One of the most difficult things for a lot of new drivers to master is staying within their lane. Fortunately, unlike when most of us were learning to drive, many cars now have lane departure warning systems that let drivers know when they’re starting to drift over the line. However, that doesn’t necessarily make it easier for teen drivers to maneuver their vehicles as well as more experienced ones can.
If you’re taking your teen on practice drives ahead of their licensing test, there are some creative ways you can teach them to stay in their lane without even being on the open road.
Drive-thrus are a good place to practice their skills without the pressure and potential danger of hitting a car. Most drive-thrus are not much wider than the average vehicle, so you have no choice but to stay in the lane (or risk a nasty scratch on your car).
Incorporate a stop at a local fast food or Starbucks drive-thru into your practice drive. Of course, if they’re open, you’ll need to order something, so that’s not something you can do repeatedly.
There are other drive-thru options where you’re not required to stop — or buy anything. Find a nearby drive-up ATM. If it’s not busy, you can go through it repeatedly. If you have to run an errand where you’ll be going through any kind of drive-up window, take your teen with you to give them more practice.

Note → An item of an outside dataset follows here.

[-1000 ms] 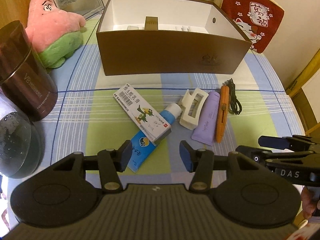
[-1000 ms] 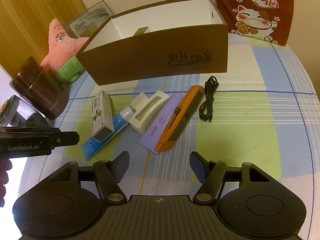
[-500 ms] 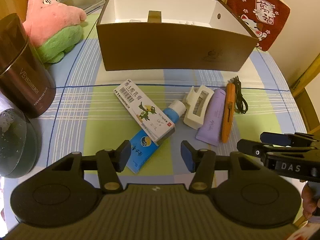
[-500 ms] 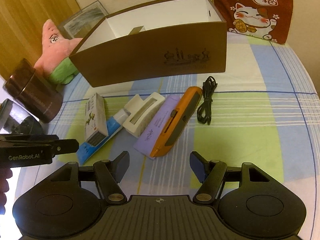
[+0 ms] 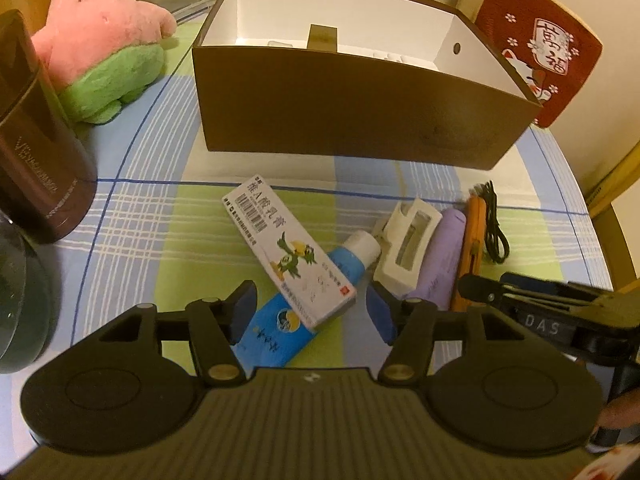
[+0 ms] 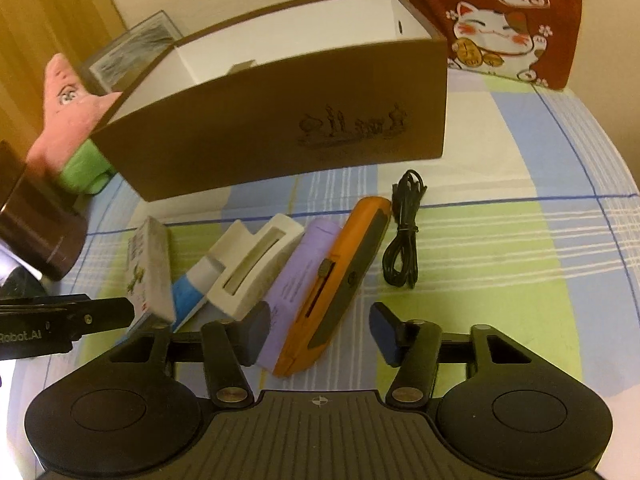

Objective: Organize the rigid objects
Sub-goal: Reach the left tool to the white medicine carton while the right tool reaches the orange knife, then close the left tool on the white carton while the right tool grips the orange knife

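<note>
A row of items lies on the checked cloth before an open brown box (image 5: 352, 120): a white medicine box (image 5: 288, 256) across a blue tube (image 5: 280, 328), a white hair clip (image 5: 408, 248), a purple tube (image 5: 440, 260), an orange utility knife (image 5: 472, 248) and a coiled black cable (image 5: 494, 228). My left gripper (image 5: 312, 314) hangs over the near ends of the medicine box and blue tube, its jaws opening and touching neither. My right gripper (image 6: 320, 332) straddles the near end of the knife (image 6: 344, 272) and the purple tube (image 6: 296, 280), jaws closing, pads not pressing.
A pink and green plush (image 5: 104, 52) and a dark canister (image 5: 36, 152) stand at the left, with a dark round vessel (image 5: 20, 300) nearer. A red cat cushion (image 5: 548, 52) leans at the back right. The table edge curves down the right side.
Both grippers have come down and closer to the row of items. The left jaws have widened and the right jaws have narrowed. The items have not moved.
</note>
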Available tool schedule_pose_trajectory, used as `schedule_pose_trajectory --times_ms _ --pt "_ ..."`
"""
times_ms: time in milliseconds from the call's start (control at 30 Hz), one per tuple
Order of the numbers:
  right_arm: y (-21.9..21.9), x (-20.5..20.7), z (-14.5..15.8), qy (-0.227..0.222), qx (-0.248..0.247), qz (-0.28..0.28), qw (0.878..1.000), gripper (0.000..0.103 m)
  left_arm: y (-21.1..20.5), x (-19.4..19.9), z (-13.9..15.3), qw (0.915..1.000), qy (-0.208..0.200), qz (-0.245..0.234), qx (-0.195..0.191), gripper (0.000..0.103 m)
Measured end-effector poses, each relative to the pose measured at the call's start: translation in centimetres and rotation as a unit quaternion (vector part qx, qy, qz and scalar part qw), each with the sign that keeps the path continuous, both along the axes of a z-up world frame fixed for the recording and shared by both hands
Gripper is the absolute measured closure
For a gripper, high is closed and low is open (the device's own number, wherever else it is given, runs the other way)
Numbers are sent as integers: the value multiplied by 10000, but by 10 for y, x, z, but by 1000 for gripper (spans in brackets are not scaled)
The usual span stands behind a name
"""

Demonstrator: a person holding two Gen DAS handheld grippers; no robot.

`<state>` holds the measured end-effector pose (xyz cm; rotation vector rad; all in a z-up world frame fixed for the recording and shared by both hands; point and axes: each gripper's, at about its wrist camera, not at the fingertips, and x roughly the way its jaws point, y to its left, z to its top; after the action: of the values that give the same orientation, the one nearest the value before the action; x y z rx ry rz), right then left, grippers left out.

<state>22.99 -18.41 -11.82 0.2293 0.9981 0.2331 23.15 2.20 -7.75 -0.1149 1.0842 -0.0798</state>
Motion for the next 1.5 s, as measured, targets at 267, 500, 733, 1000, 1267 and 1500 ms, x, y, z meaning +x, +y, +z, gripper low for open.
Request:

While you’re at it, remind your teen to keep an eye out for other drivers who are drifting over the line and stay away from them. Many drivers do this when they become distracted or are reaching for something. It only takes a second, though, of being over the line to hit another driver and perhaps push them into yet another lane.
If your newly licensed driver is injured in a crash caused by another driver, make sure they don’t take the blame for something that wasn’t their fault. Teen drivers have a bad reputation, but many of them don’t deserve it. If you’re dealing with medical bills and other expenses and damages caused by the crash, make sure you get the compensation you need.